Facebook buys Instagram for a billion, releases their own inferior photo app

May 24, 2012

Facebook is launching a stand-alone photo sharing mobile application. This comes weeks after the social network bought Instagram for a billion dollars.

Someone please explain to me why this makes sense.

Here’s why I ask. Instagram, after its 2010 launch, quickly became the most popular photo sharing application on mobile devices. After the acquisition, many users feared that Facebook would ruin the Instagram app. Until now, Facebook has left the product alone. That was a wise move.

And now comes along this new mobile app, called “Facebook Camera.” In almost all aspects, it’s an inferior product to Instagram. The interface is clumsy; the filters are not as good; the product feels like something someone developed long before Instagram and was crushed out of existence.

Facebook should leave Instagram alone, but allow existing Facebook users to log into Instagram using their Facebook login. Some folks make the argument that Instagram users don’t want Facebook users on the Instagram network. I think that this is anti-social. Remember this: Instagram never wanted to be the cool indie band you liked before they became popular. They always wanted — and still want — to be as big as, or bigger, than Facebook. To appease these people, perhaps you decide to use Instagram in a “Path”-like experience, where you allow only people you want to view your photos by making your profile “invite-only.” This is already available on Instagram so I don’t so what the issue is. Path is a competing photo-sharing app that is banking on people only wanting to photo share with small groups and not the general public.

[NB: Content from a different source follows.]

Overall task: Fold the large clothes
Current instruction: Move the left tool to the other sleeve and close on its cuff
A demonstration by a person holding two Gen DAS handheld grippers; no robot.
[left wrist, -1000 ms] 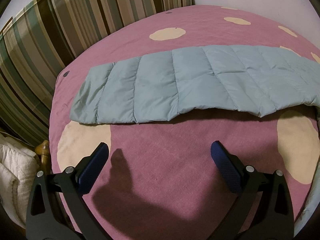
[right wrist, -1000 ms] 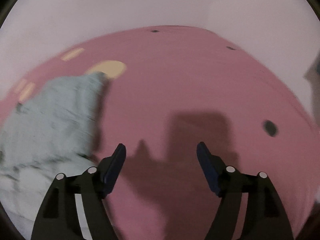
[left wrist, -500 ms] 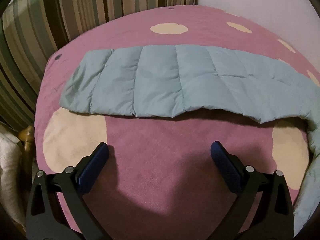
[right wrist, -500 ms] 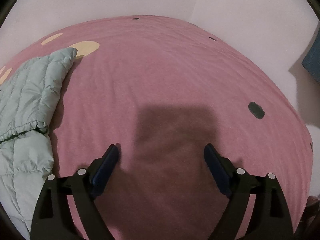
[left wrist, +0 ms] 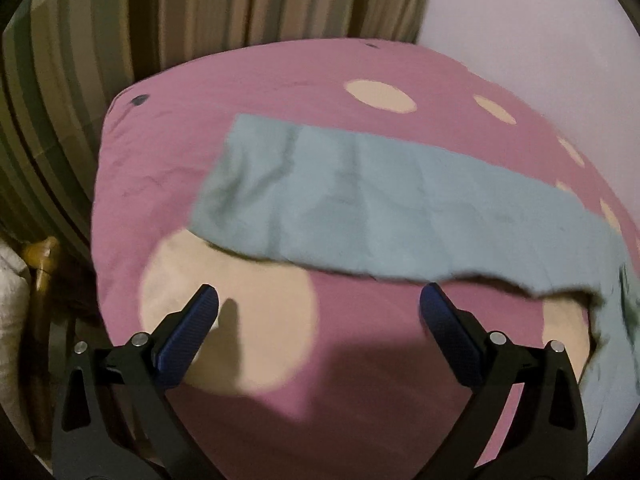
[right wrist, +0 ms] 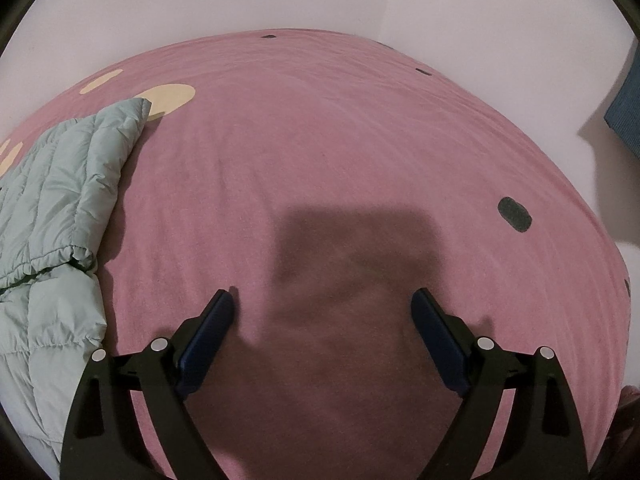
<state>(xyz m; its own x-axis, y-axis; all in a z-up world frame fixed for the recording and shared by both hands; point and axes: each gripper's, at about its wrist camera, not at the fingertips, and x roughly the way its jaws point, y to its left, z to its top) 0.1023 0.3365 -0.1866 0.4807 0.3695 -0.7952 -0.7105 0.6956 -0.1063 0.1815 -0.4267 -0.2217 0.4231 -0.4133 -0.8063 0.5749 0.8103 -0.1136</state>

Facebook had easier options that it could have considered beside launching its own mobile app. Yet it pursued that path. Producing an inferior product must have cost money and certainly must have taken time to develop. Even if the app were developed before Facebook bought Instagram, it would have been less damaging for Facebook to pretend that it had never existed than to confuse the marketplace by introducing two competing products from the same company.

What were they thinking?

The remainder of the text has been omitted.